TASK GOAL: Reproduce the full listing below unchanged, apart from the pictures.

= Beginning of Section =

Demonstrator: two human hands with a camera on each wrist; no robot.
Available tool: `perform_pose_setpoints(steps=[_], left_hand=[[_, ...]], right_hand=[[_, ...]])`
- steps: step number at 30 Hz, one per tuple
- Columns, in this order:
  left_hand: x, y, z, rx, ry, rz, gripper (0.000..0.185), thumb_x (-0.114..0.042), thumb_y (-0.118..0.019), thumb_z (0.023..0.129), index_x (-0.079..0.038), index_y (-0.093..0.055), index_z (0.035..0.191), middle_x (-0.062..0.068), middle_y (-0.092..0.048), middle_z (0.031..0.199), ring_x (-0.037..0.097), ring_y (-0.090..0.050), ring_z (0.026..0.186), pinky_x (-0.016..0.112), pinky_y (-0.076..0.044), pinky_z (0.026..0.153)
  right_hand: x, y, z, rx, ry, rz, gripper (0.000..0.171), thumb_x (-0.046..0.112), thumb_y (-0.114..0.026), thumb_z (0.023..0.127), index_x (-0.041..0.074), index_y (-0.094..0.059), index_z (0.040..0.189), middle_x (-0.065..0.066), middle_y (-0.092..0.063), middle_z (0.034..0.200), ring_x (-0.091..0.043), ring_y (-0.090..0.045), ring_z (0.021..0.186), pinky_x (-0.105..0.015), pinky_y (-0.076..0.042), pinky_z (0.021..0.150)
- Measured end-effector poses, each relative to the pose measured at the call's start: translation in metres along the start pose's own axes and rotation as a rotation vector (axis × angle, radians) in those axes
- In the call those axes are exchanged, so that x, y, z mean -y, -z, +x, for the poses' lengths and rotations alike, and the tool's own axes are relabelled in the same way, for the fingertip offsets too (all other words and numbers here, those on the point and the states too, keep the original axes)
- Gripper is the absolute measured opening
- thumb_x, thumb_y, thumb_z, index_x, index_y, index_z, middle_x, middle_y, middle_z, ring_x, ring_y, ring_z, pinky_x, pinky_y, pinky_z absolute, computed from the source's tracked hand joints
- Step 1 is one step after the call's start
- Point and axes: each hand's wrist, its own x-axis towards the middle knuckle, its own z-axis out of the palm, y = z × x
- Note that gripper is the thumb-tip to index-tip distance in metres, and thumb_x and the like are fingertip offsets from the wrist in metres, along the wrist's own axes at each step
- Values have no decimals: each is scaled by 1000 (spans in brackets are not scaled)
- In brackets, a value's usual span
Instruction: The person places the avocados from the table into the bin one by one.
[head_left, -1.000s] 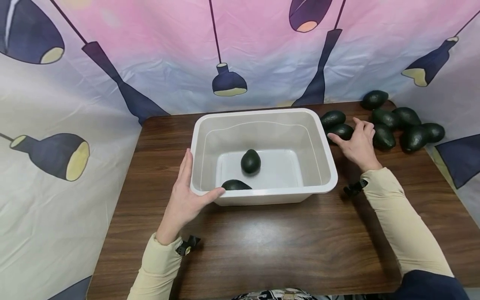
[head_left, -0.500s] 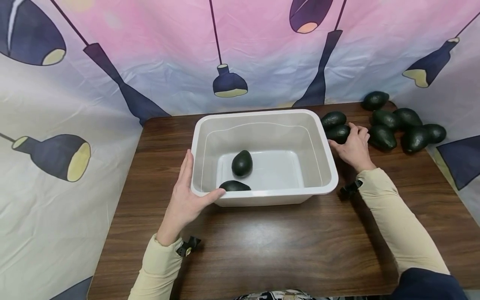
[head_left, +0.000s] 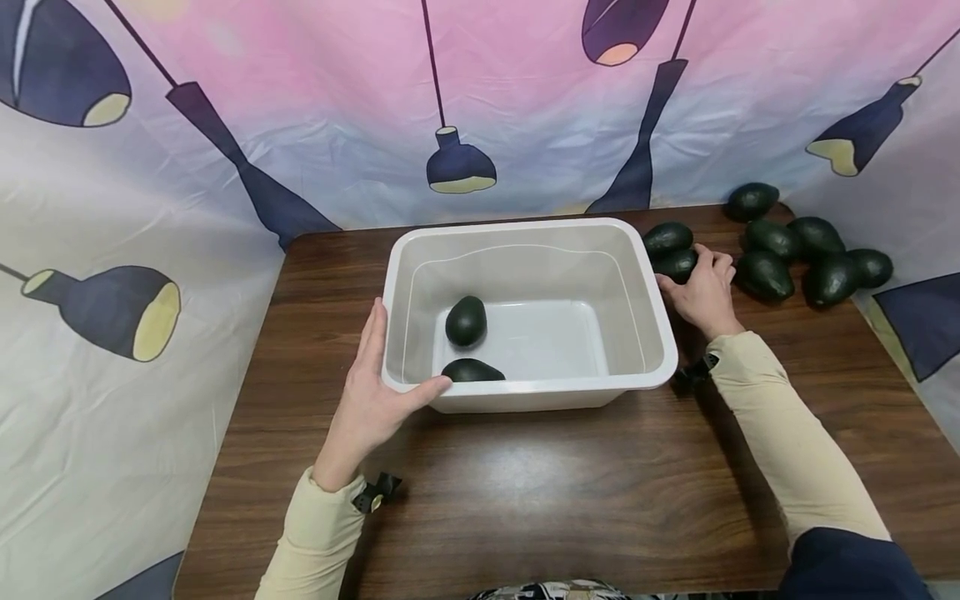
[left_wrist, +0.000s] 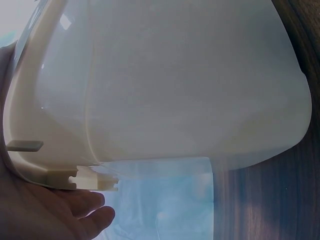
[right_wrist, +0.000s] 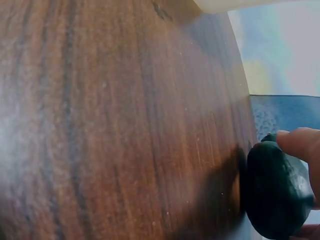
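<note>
In the head view my left hand (head_left: 367, 392) rests at the near left corner of a whitish plastic tub (head_left: 555, 387), thumb along the front rim and straight fingers along the left side. The left wrist view has its fingertips (left_wrist: 100, 215) under the rim. Inside the tub are two avocados, one (head_left: 466, 322) toward the left and another (head_left: 472, 370) partly hidden by the front wall. Right of the tub, my right hand (head_left: 708, 296) grips a dark green avocado (head_left: 677, 265) between thumb and fingers, also visible in the right wrist view as a dark avocado (right_wrist: 275, 190).
Another avocado (head_left: 667, 239) lies just behind the gripped one, beside the tub. Several more, including a near avocado (head_left: 765, 276), cluster at the right back of the wooden table (head_left: 525, 500). A patterned cloth (head_left: 337, 108) hangs behind the table.
My right hand has moved left and closed its fingers on the avocado beside the tub. One avocado in the tub has rolled left. My left hand has stayed put.
</note>
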Motion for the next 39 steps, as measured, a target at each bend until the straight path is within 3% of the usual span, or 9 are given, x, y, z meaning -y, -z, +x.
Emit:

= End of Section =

PROBLEM SOLUTION:
Demonstrator: two human hands with a camera on each wrist; no robot.
Available tool: `perform_pose_setpoints(steps=[_], left_hand=[[_, ...]], right_hand=[[_, ...]])`
- steps: step number at 30 Hz, one per tuple
- Columns, in this order:
  left_hand: x, y, z, rx, ry, rz, gripper (0.000..0.185), thumb_x (-0.114..0.042), thumb_y (-0.118..0.019), thumb_z (0.023..0.129), index_x (-0.079..0.038), index_y (-0.093..0.055), index_z (0.035..0.191), middle_x (-0.062..0.068), middle_y (-0.092..0.048), middle_z (0.031..0.199), ring_x (-0.037..0.097), ring_y (-0.090..0.050), ring_z (0.026..0.186), pinky_x (-0.016..0.112), pinky_y (-0.076..0.044), pinky_z (0.026..0.153)
  right_hand: x, y, z, rx, ry, rz, gripper (0.000..0.171), thumb_x (-0.046..0.112), thumb_y (-0.114..0.026), thumb_z (0.023..0.127), index_x (-0.041..0.074), index_y (-0.094..0.059), index_z (0.040..0.189), middle_x (-0.065..0.066), middle_y (-0.092..0.063), middle_z (0.034..0.200), ring_x (-0.091..0.043), ring_y (-0.090..0.045), ring_z (0.021..0.186), pinky_x (-0.105..0.015), pinky_y (-0.076..0.042), pinky_z (0.021..0.150)
- Measured end-effector poses, each relative to the pose measured at the call's start: translation in metres along the start pose's own axes and rotation as a rotation vector (axis × angle, radians) in those axes
- In the call those axes are exchanged, so that x, y, z mean -y, -z, +x, for the poses' lengths and rotations alike, and the tool's own axes are relabelled in the same way, for the fingertip offsets too (all other words and numbers here, those on the point and the states too, keep the original axes)
- Gripper is the absolute measured opening
- thumb_x, thumb_y, thumb_z, index_x, index_y, index_z, middle_x, middle_y, middle_z, ring_x, ring_y, ring_z, pinky_x, pinky_y, pinky_z absolute, computed from the source's tracked hand joints
- Step 1 is one step after the call's start
- Point and axes: each hand's wrist, its own x-axis towards the middle knuckle, its own z-axis out of the palm, y = z × x
- Note that gripper is the thumb-tip to index-tip distance in metres, and thumb_x and the like are fingertip offsets from the wrist in metres, along the wrist's own axes at each step
- Values have no decimals: each is scaled by 1000 (spans in brackets are not scaled)
- In brackets, a value's usual span
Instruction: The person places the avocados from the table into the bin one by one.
[head_left, -1.000s] 
[head_left, -0.500s] 
[head_left, +0.000s] 
[left_wrist, +0.000s] 
[right_wrist, +0.000s] 
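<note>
In the head view my left hand (head_left: 367, 392) rests at the near left corner of a whitish plastic tub (head_left: 555, 387), thumb along the front rim and straight fingers along the left side. The left wrist view has its fingertips (left_wrist: 100, 215) under the rim. Inside the tub are two avocados, one (head_left: 466, 322) toward the left and another (head_left: 472, 370) partly hidden by the front wall. Right of the tub, my right hand (head_left: 708, 296) grips a dark green avocado (head_left: 677, 265) between thumb and fingers, also visible in the right wrist view as a dark avocado (right_wrist: 275, 190).
Another avocado (head_left: 667, 239) lies just behind the gripped one, beside the tub. Several more, including a near avocado (head_left: 765, 276), cluster at the right back of the wooden table (head_left: 525, 500). A patterned cloth (head_left: 337, 108) hangs behind the table.
My right hand has moved left and closed its fingers on the avocado beside the tub. One avocado in the tub has rolled left. My left hand has stayed put.
</note>
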Motion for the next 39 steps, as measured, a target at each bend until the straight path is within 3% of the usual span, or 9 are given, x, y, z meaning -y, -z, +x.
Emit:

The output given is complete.